What this task involves – Up to and including the line containing "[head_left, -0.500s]", retype each line of the listing below exactly, beginning with the first.

Data provided –
···

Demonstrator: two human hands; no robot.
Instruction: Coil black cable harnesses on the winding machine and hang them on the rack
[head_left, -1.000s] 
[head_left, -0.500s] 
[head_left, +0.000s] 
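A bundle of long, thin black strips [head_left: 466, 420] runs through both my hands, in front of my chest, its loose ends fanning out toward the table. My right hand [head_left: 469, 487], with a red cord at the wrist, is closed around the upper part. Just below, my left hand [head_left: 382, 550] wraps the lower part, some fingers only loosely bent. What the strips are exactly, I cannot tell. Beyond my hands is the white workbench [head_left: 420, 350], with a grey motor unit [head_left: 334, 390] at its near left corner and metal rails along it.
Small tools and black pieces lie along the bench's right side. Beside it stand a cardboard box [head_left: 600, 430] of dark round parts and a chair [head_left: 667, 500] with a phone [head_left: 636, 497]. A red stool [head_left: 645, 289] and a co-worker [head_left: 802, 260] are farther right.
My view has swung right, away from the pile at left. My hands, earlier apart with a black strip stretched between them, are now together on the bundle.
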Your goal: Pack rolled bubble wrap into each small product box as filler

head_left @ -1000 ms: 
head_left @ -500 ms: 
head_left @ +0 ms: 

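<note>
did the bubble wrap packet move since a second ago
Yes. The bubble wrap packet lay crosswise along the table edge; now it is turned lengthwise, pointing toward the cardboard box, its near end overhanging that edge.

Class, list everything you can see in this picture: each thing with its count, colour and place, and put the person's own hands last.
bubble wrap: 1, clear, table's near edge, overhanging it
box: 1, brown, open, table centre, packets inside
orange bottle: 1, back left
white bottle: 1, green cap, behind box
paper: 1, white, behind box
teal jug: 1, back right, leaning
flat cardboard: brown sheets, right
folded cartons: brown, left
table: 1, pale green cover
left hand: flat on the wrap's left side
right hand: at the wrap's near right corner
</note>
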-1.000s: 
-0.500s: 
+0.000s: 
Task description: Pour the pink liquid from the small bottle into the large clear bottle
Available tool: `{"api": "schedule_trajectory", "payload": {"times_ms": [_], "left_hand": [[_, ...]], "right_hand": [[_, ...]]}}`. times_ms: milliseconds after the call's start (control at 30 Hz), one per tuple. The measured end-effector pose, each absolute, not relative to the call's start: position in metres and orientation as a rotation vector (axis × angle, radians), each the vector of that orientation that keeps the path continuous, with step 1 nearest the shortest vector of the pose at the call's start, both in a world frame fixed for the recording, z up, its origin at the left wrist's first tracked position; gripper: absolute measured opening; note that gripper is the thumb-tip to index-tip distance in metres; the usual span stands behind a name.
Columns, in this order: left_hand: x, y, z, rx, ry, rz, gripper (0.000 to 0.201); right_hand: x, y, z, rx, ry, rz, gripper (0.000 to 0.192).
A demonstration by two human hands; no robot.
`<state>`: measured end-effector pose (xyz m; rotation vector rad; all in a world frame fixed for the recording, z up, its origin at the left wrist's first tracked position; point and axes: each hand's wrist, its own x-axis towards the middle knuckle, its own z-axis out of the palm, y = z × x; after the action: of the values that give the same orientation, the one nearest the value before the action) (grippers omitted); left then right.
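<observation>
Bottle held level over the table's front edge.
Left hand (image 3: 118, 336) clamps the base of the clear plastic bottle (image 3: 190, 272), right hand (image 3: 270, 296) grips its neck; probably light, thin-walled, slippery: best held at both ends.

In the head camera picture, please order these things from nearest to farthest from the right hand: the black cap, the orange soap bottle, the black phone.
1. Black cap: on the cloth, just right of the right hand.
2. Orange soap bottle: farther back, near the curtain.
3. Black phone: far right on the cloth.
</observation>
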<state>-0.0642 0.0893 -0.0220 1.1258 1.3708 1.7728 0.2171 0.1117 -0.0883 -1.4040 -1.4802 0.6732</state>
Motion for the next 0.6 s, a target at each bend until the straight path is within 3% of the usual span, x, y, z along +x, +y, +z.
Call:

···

Answer space –
Demonstrator: two human hands; no robot.
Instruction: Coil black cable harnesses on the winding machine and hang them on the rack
[head_left, -1.000s] 
[head_left, -0.500s] 

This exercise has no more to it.